L’espace-temps cinématographique : subjectivité cognitive, relativité et épistémologie : les rapports entre cinéma, sciences cognitives et sciences physiques à différents moments du XXe siècle

par Camille Périssé

Thèse de doctorat en Etudes cinématographiques et audiovisuelles

Sous la direction de Laurent Jullier.

Thèses en préparation à Paris 3 , dans le cadre de École doctorale Arts et médias (Paris) depuis le 04-10-2013 .


  • Résumé

    Si Michel Gondry, Spike Jonze, Christopher Nolan et Richard Kelly développent chacun des univers proprement personnels, il est pourtant simple d’établir des correspondances thématiques entre leurs films : rêve, mémoire, intelligence, analogie, mais aussi espace, temps, relativité et récursivité sont autant de motifs qui travaillent leurs œuvres respectives. Ces phénomènes étudiés par les sciences cognitives et les sciences physiques y convergent et semblent y faire bouger les lignes de la mise en scène cinématographique classique. Par une approche interdisciplinaire, ce travail de recherche s’attache à comprendre en quoi ce recours aux phénomènes des sciences cognitives et physiques par les réalisateurs étudiés est un moyen de produire un discours sur le monde et sur le film lui-même dans une période de reconfiguration médiatique. Nous verrons que cette représentation de phénomènes spatio-temporels et de leur perception n’est pas anecdotique, mais qu’elle procède de questionnements au fondement de la pratique cinématographique. Elle s’inscrit tout d’abord en droite lignée avec l’émergence du cinématographe, comme médium puis comme média, à la fin du XIXe siècle. En effet, ce dernier a émergé à un moment de redéfinition de l’espace, du temps et de la subjectivité par l’émergence de nouvelles théories, sciences et techniques qui ont reconfiguré les échanges d’informations.

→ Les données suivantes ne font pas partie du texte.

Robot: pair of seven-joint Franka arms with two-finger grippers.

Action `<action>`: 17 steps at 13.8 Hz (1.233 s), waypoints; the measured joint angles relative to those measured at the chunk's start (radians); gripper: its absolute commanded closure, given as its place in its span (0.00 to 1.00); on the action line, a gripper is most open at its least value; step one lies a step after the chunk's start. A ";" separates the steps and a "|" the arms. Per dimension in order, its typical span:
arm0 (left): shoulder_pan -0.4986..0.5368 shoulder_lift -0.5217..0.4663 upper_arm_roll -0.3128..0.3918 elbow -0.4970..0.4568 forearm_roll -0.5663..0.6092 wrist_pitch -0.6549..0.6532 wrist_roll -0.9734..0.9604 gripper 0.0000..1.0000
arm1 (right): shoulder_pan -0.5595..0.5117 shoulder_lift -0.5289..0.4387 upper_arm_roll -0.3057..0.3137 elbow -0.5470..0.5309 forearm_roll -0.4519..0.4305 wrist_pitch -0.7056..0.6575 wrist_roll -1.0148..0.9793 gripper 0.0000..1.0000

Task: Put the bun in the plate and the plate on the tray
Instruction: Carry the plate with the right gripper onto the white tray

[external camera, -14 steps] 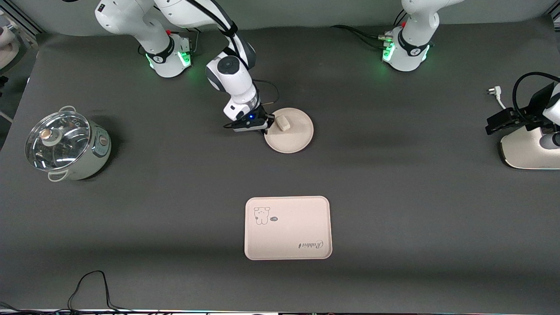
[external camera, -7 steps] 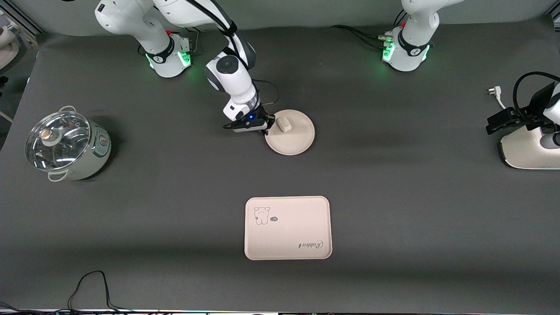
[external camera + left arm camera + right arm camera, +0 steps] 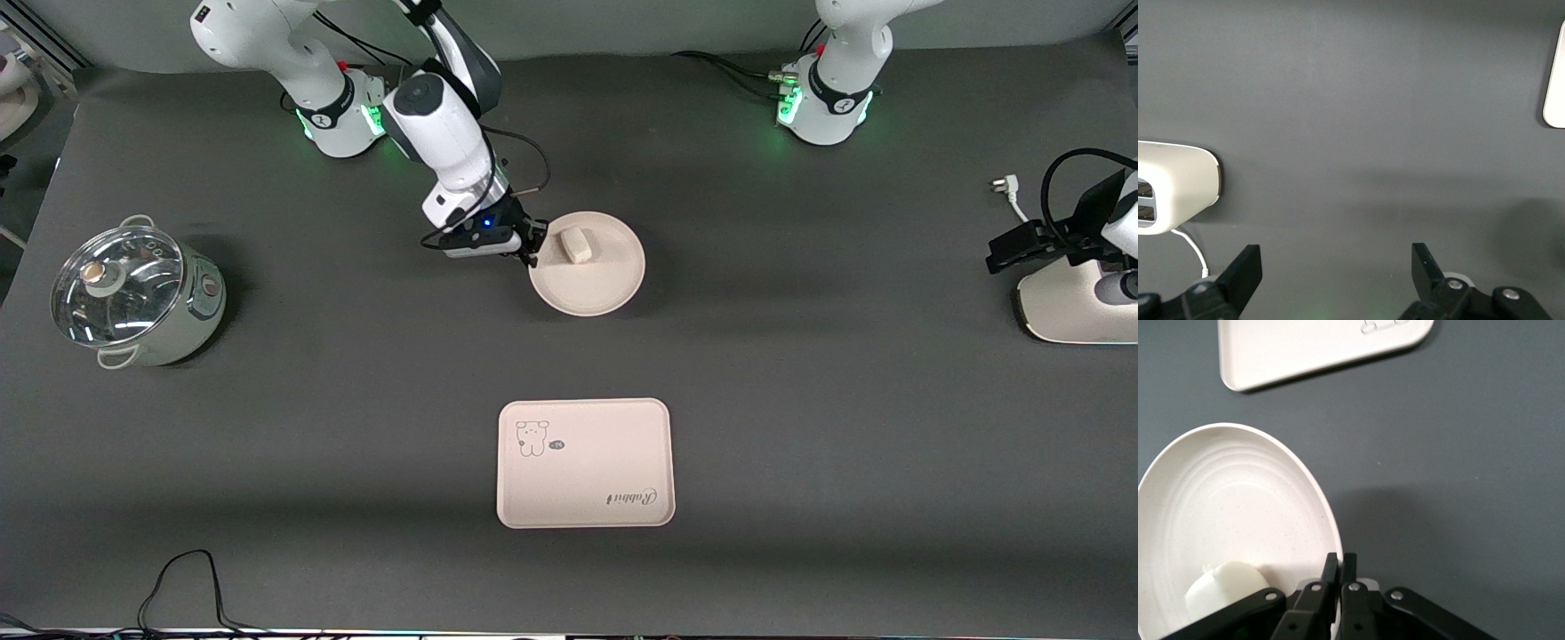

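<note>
The tray, cream-beige with a cartoon animal and "Rabbit" script, lies flat and bare on the dark table. It sits at six o'clock from the plate in the front view, nearer that camera and well apart from it, with open table between them. It appears to be left clear as the landing spot.

The plate is round and shallow. The right gripper pinches its rim at about nine o'clock, fingers closed tight on the edge. In the right wrist view the plate looks tilted, with a soft shadow on the table beside it, so it is probably just clear of the surface. An edge grip suits a dish this low, since there is nothing else to take hold of. It also makes the load lopsided, and a steeper tilt could let the contents slide.

The left gripper waits with its fingers spread wide, holding nothing. It hangs over bare table near a white appliance and stays clear of the carry path.

The bun is a small cream-white block already in the plate. It lies at about eleven o'clock from the dish's centre, close to the gripped rim, where the wrist camera shows it just beside the fingers. By this reading the first half of the job is done, and carrying the plate toward six o'clock onto the tray remains.
</note>
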 measured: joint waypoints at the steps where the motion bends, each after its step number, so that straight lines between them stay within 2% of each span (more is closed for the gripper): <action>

L’analyse du cinéma surréaliste nous permettra de comprendre comment cet usage de la science a de nouveau été fondateur d’une conception et d’une pratique artistique du cinéma dans un monde dont la Première Guerre mondiale et l’arrivée de la théorie de la relativité avaient perturbé la lecture.

  • Titre traduit

    Cinematic space-time : cognitive Subjectivity, Relativity and Epistemology : the relationship between cinema, cognitive sciences and physical sciences at different moments of the 20th century


  • Résumé

    If Michel Gondry, Spike Jonze, Christopher Nolan and Richard Kelly each develop their own universe, it is nevertheless easy to establish thematic correspondences between their films: dreams, memory, intelligence, analogy, but also space, time, relativity and recursion are all motifs that work in their respective works. These phenomena studied by the cognitive sciences and the physical sciences converge and seem to move the lines of the classical cinematographic mise en scène. Through an interdisciplinary approach, this research work tries to understand how this recourse to the phenomena of the cognitive and physical sciences by the directors studied is a way to produce a discourse on the world and on the film itself in a period of media reconfiguration. We will see that this representation of spatio-temporal phenomena and their perception is not anecdotal, but that it proceeds from questionings at the foundation of the cinematographic practice. First of all, it is in line with the emergence of the cinematograph, as a technical devise and then as a medium, at the end of the 19th century. Indeed, the latter emerged at a time of redefinition of space, time and subjectivity by the emergence of new theories, sciences and techniques that reconfigured the exchange of information. The analysis of surrealist cinema will allow us to understand how this use of science was once again the foundation of a conception and an artistic practice of cinema in a world whose reading had been disrupted by the First World War and the arrival of the theory of relativity.